It’s all fun and honor until someone gets an eye poked out

Watching the world news lately is akin to watching two high school boys square off. The exact reason for the fight isn’t entirely clear even to them. They only know it’s time to get all medieval on someone.

Why? Because of honor, also known as ego. Nothing winds up some people quite like bringing honor into a challenge.

With but a few changes in wording and location, the sparring between Iran and the U.S. goes something like this:

Scene: High school parking lot. Participants: Guy No. 1 and Guy No. 2. Audience: Assorted friends, gawkers and hecklers.

No. 1 • “You called my girlfriend a pig!”

No. 2 • “No, I asked if that was a ‘wig.’ Besides, you said you keyed my car.

No. 1 • “I said, I ‘need’ your car.”

The preliminaries continue until one of them throws the first punch. It gets bloody, sides are chosen, and the friction lasts for at least the rest of the school year.

Here’s the thing: The actual fight is almost always due to encouragement from the gathered throngs. They’re excited to watch someone get a butt-kicking, giddy in the knowledge that it won’t be them.

But there’s a big difference in high school scraps and the current international one. One of the guys (maybe both) has bombs that can kill not only the entire crowd but also the rest of the school and most of the city.

There has to be a better way of resolving these matters than a war that ends up killing a bunch of innocent bystanders — which, at this point in my life, includes those I love the most.

I won’t bore you with suggested solutions to the rising conflict.

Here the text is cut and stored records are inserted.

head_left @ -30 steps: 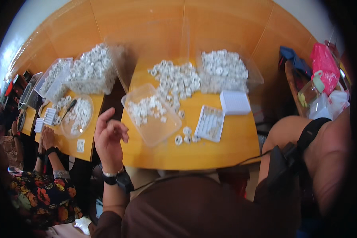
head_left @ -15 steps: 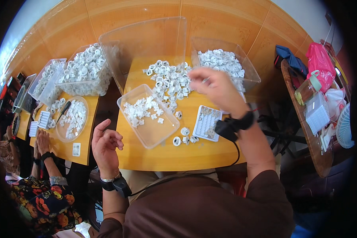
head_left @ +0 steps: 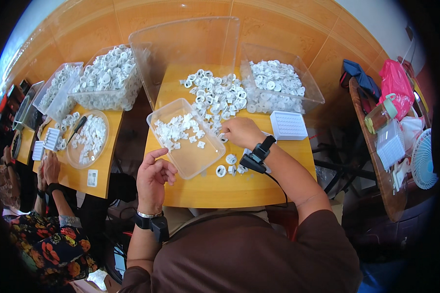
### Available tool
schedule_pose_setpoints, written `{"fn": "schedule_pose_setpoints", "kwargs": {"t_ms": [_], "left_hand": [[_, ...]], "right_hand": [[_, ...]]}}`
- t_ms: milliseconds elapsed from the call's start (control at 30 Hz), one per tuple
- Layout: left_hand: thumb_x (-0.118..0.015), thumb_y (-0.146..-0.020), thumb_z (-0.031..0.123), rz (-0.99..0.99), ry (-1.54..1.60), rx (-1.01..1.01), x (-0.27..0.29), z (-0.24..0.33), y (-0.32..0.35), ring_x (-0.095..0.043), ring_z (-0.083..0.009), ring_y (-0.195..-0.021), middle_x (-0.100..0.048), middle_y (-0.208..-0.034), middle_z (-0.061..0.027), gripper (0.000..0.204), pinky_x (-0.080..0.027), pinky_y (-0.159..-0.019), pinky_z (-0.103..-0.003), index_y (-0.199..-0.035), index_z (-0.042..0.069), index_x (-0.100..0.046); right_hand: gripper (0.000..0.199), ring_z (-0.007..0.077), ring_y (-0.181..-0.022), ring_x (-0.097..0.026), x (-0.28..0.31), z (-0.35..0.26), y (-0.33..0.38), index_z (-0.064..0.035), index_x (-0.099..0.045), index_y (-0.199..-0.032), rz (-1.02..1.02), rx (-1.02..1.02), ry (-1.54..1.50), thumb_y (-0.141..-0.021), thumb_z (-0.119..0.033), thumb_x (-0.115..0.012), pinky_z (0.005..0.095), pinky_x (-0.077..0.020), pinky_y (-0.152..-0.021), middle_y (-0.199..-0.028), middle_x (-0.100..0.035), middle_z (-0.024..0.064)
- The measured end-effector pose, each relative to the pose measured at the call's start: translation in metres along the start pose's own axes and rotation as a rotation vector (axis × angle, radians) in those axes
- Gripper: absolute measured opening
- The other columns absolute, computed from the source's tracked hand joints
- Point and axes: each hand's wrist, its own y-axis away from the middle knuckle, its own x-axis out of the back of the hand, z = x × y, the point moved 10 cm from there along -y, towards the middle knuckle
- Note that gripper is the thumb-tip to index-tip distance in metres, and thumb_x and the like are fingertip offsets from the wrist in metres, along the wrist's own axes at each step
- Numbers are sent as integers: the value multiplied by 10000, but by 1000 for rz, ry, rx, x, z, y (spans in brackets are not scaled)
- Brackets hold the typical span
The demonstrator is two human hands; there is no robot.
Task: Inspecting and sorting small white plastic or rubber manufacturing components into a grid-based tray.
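Note:
My right hand [head_left: 243, 133] reaches to the near end of a heap of small white round plastic parts [head_left: 220, 95]. Its fingers are bent together at a white plastic part [head_left: 223, 138]; the hand hides most of the fingertips. Under the wrist a white compartment tray is mostly covered. Short of it, several loose white parts [head_left: 221, 171] lie on the table. My left hand [head_left: 155, 177] hovers by the near left corner of a clear plastic box [head_left: 195, 163], fingers apart and nothing in them. That box holds small white square pieces [head_left: 176, 131].
A white gridded tray [head_left: 288, 126] lies at the table's right. Behind it stands a clear bin [head_left: 310, 93] full of white parts; a large clear lid [head_left: 183, 44] rises at the back. Leftward, another person's hands [head_left: 51, 168] work beside a round dish [head_left: 88, 163].
My right hand has come down and toward me from the far side of the heap, and its fingers have drawn together. My left hand has shifted right, closer to the clear box.

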Motion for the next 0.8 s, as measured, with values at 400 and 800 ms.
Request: {"fn": "schedule_pose_setpoints", "kwargs": {"t_ms": [400,800], "left_hand": [[-523,-894,225,-128,-127,28,-47,-10,-7,-610,-144,-726,-609,-985,-104,397,-478,-599,-233,-1231,16,-504],[-503,-940,263,-277,99,58,-52,-31,-2,-604,-156,-784,-600,-997,-82,392,-485,-647,-254,-1243,17,-478]], "right_hand": [[117,76,-683,-611,25,-42,44,1,-636,-869,23,-59,-1069,-850,-110,-665,225,-487,-603,-763,-655,31],[132,74,-673,-593,-15,-89,51,-3,-621,-900,-56,-144,-1437,-879,-131,-647,213,-479,-623,-768,-647,38]]}}
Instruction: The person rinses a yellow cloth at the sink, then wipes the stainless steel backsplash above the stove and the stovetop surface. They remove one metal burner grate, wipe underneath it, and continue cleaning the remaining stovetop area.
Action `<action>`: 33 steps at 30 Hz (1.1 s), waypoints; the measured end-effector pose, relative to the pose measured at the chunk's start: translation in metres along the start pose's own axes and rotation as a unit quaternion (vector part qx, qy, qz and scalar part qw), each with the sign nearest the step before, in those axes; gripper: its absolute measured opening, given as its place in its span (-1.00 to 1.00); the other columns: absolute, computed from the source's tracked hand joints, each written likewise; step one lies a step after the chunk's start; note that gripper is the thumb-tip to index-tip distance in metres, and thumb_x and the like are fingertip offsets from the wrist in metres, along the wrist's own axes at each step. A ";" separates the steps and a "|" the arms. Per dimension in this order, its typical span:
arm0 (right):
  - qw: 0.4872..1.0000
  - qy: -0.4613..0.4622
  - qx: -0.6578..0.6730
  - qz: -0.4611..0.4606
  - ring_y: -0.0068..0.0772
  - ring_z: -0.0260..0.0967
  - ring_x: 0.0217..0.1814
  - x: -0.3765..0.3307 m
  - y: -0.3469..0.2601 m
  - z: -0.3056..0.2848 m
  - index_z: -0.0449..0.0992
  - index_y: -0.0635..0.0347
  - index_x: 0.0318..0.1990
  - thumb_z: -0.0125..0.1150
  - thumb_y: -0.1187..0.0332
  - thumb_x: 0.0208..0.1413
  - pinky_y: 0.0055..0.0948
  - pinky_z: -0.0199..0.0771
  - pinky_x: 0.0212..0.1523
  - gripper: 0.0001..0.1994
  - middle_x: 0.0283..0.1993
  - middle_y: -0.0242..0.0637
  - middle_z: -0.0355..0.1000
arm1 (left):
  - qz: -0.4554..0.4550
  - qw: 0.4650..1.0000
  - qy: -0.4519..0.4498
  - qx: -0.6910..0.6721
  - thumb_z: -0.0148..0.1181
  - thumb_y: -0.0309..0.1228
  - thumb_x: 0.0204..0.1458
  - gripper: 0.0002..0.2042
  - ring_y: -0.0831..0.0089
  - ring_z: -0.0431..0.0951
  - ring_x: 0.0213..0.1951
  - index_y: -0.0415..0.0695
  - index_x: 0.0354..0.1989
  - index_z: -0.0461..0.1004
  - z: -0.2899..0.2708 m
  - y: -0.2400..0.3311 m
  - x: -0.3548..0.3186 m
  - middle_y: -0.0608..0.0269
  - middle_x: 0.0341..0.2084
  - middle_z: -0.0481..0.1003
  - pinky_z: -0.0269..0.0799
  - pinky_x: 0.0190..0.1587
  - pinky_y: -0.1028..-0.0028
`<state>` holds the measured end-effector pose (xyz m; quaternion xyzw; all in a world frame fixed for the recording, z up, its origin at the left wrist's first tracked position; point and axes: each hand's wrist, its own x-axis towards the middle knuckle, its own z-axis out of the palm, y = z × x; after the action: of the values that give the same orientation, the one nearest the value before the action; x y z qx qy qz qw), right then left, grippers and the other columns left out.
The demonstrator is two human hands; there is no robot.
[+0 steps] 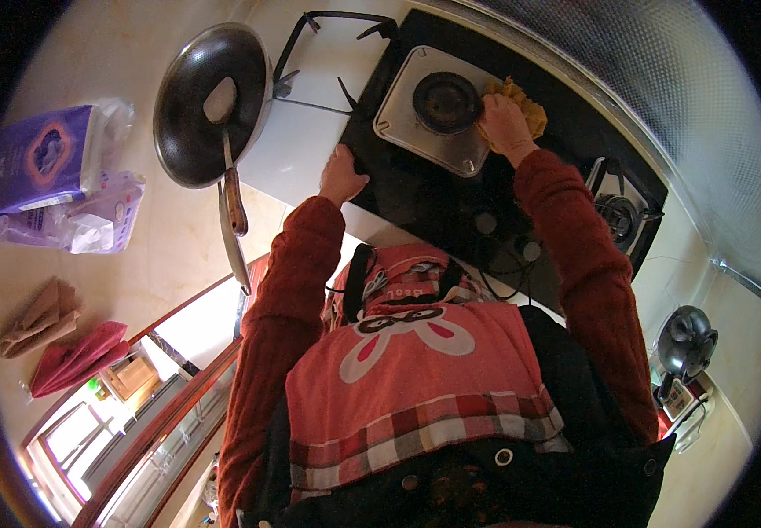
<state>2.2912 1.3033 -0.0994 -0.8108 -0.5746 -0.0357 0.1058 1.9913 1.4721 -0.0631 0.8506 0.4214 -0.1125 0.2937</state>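
Right hand [504,119] is pressed down on a yellow cloth [526,106], fingers curled over it, right at the edge of the burner [446,101] on the black hob [424,198]. The cloth is bunched under the palm and sticks out on the far side of the hand, lying half on the steel plate [407,132] around the burner and half on the black glass.

Left hand [342,174] is empty as far as I can see, resting closed-ish on the near left edge of the hob where it meets the white bench [297,145]. Can't tell if the fingers grip the edge or just lean on it.

A second burner [618,216] sits off to the right, and the knobs [508,238] are near the person's chest. A loose pan grate [332,44] lies on the bench left of the hob. Further left a wok [213,101] holds a spatula [226,145]. Well away on the left: a purple pack [42,158], a plastic bag [90,224], a brown cloth [42,317] and a red cloth [77,356].
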 end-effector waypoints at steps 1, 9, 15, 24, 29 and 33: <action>1.000 -0.015 -0.019 0.002 -0.13 0.37 -0.19 -0.001 0.002 -0.002 0.38 0.28 -0.25 0.13 0.40 -0.05 -0.26 0.42 -0.20 -0.79 -0.29 -0.15 0.37 | 0.004 1.000 0.002 -0.001 0.36 -0.36 -0.31 -0.46 -0.02 0.42 -0.09 -0.27 -0.18 0.20 0.000 -0.001 0.000 -0.12 -0.23 0.40 0.35 -0.03 0.21; 0.971 -0.039 0.168 0.164 -0.21 0.36 -0.11 -0.009 0.009 -0.021 0.46 0.29 -0.22 0.14 0.32 0.07 -0.27 0.42 -0.11 -0.78 -0.19 -0.17 0.40 | 0.012 1.000 0.014 0.000 0.36 -0.34 -0.33 -0.44 -0.03 0.42 -0.08 -0.28 -0.18 0.19 0.007 -0.007 0.006 -0.13 -0.20 0.40 0.36 -0.03 0.19; 0.993 0.021 0.071 0.088 -0.10 0.37 -0.20 -0.005 -0.008 -0.012 0.47 0.23 -0.28 0.18 0.35 -0.04 -0.23 0.39 -0.22 -0.82 -0.34 -0.14 0.40 | -0.013 1.000 0.000 0.013 0.36 -0.35 -0.33 -0.44 -0.03 0.40 -0.06 -0.28 -0.17 0.19 0.005 -0.003 0.006 -0.13 -0.19 0.40 0.34 -0.01 0.20; 0.978 0.010 0.100 0.180 -0.14 0.33 -0.14 -0.013 0.003 -0.008 0.46 0.30 -0.14 0.15 0.36 0.05 -0.23 0.39 -0.17 -0.75 -0.20 -0.16 0.39 | 0.005 1.000 0.011 -0.001 0.33 -0.36 -0.33 -0.45 -0.04 0.41 -0.07 -0.32 -0.17 0.20 0.003 -0.002 0.004 -0.18 -0.20 0.40 0.34 0.00 0.22; 0.984 0.113 0.106 0.084 -0.11 0.31 -0.14 -0.030 -0.016 -0.008 0.51 0.24 -0.21 0.12 0.45 0.00 -0.23 0.34 -0.14 -0.81 -0.22 -0.21 0.38 | 0.002 1.000 0.005 0.006 0.32 -0.35 -0.33 -0.44 -0.05 0.40 -0.05 -0.35 -0.16 0.20 0.005 -0.002 0.006 -0.22 -0.18 0.39 0.34 0.00 0.22; 0.985 0.128 0.089 0.071 -0.13 0.31 -0.13 -0.033 -0.022 -0.011 0.51 0.24 -0.20 0.13 0.45 0.01 -0.20 0.33 -0.15 -0.81 -0.21 -0.20 0.37 | 0.006 1.000 0.009 0.018 0.32 -0.35 -0.33 -0.43 -0.06 0.40 -0.06 -0.36 -0.16 0.19 0.004 -0.002 0.006 -0.23 -0.18 0.39 0.35 0.01 0.22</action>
<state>2.2606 1.2772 -0.0915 -0.8255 -0.4985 -0.0800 0.2521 1.9931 1.4743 -0.0702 0.8591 0.4172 -0.1106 0.2751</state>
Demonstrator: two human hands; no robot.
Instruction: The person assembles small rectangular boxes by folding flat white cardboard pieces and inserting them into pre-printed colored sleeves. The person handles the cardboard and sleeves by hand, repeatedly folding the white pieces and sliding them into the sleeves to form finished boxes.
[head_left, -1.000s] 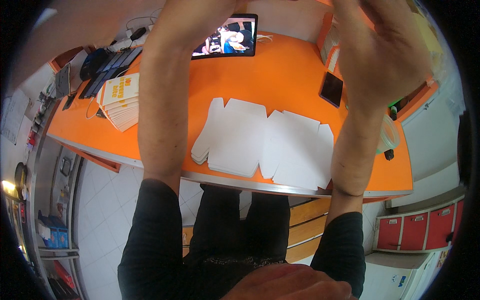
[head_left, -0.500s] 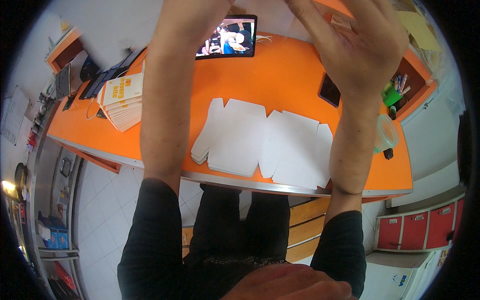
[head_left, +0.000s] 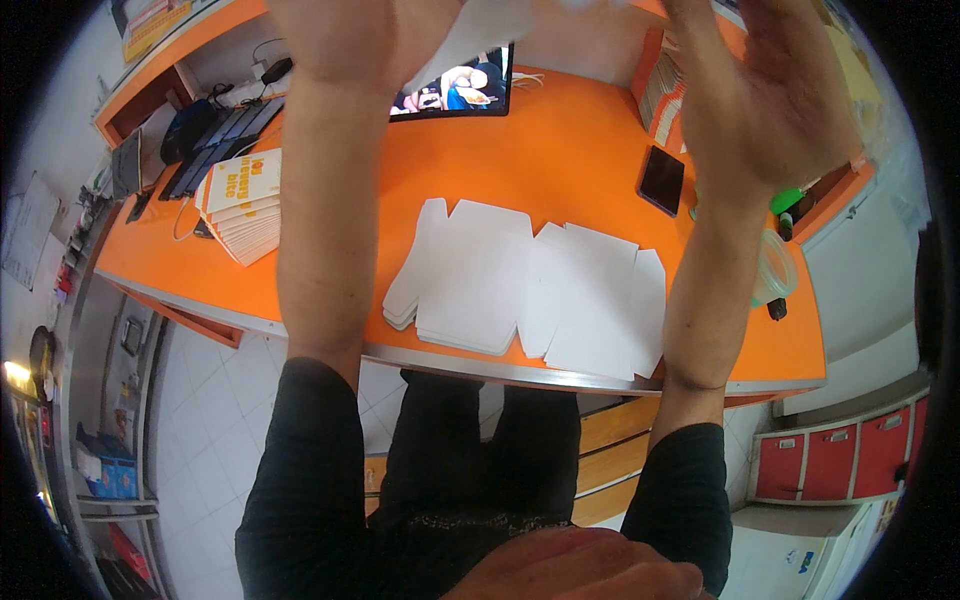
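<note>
My left hand (head_left: 365, 35) is raised at the top, its fingertips cut off by the upper edge. Beside its palm a blurred piece of white card (head_left: 475, 38) hangs in the air and covers part of the lit tablet (head_left: 465, 90). The hand appears closed on it, though the grip itself is hidden. My right hand (head_left: 775, 120) is up at the upper right, palm showing, thumb apart from the fingers. Below both forearms, two stacks of flat white die-cut box blanks, a left stack (head_left: 475, 265) and a right stack (head_left: 590, 295), lie at the desk's front edge.
On the orange desk (head_left: 570, 150), printed cartons (head_left: 245, 205) stand left beside dark devices (head_left: 225, 135). At right are a phone (head_left: 661, 180), a clear round tub (head_left: 775, 265) and striped cartons (head_left: 662, 105). A metal shelf (head_left: 110, 350) stands left, red drawers (head_left: 835, 460) right.
My right hand has moved right, uncovering the phone and striped cartons. A pale blurred sheet at upper left has swung away, baring the shelf; white card now shows between my hands.
</note>
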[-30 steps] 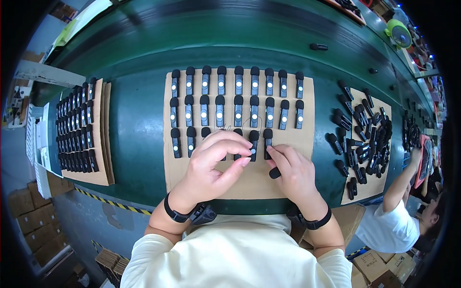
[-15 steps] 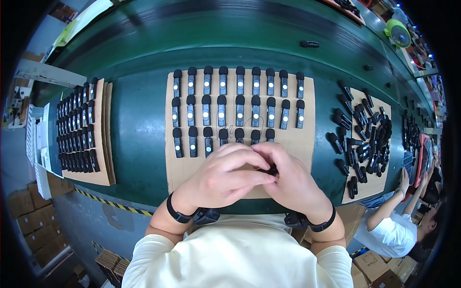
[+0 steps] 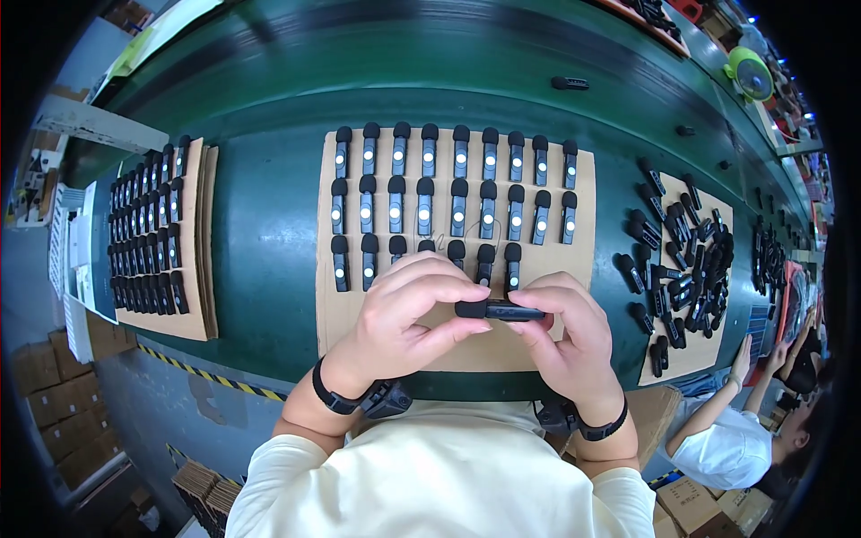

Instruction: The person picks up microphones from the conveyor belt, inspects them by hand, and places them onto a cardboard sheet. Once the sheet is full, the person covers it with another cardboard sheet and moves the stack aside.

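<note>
A small black wireless microphone (image 3: pixel 513 310) with a foam windscreen on its left end lies level between my hands, above a cardboard sheet (image 3: pixel 413 345). The thumb and index finger of my left hand (image 3: pixel 408 309) pinch it by the foam end. My right hand (image 3: pixel 571 327) grips the opposite end between thumb and fingers. Beyond my hands, similar microphones (image 3: pixel 459 204) stand in three rows on the sheet, foam ends away from me, most showing a pale round dot. My fingers partly cover the nearest row.
To the left, another cardboard sheet (image 3: pixel 199 269) carries tight rows of microphones. A loose heap of microphones (image 3: pixel 691 269) lies on cardboard at the right. One microphone (image 3: pixel 570 83) rests on the green surface beyond. A co-worker (image 3: pixel 725 435) sits at the far right.
My hands have moved apart, so the microphone, mostly hidden between them before, now shows lengthwise. Both hands still hold it.
</note>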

I don’t have any. Even if I did, almost no one would go for them.

What I know for sure is that it’s up to “we the people” to slow things down. We’re the ones who will catch hell if things get nasty. And if the high commands of both countries and their respective supporters get toasted, well, the whole damn dispute was their fault in the first place.

The problem is that they won’t be the ones getting killed. They’ll be deep underground where it’s safe. You, me, all our friends and kids will be the ones caught in the crossfire — especially the soldiers they send over to fight.

It’s up to the noncombatants of both sides to bring this escalation to a halt. If you had a couple of Iranian families move into your neighborhood, wouldn’t you try to get along?

Without governments (and religion), we’re just people trying to get through the day. You’d loan them your lawn mower; they’d help push your car out of a ditch. Our kids would play together. Maybe even take one another to the prom. We would have neighborhood barbecues and watch movies.

So, let’s all take a deep breath. It’s time for one side to let the other side have the last laugh. And please do it before those I love most get really hurt.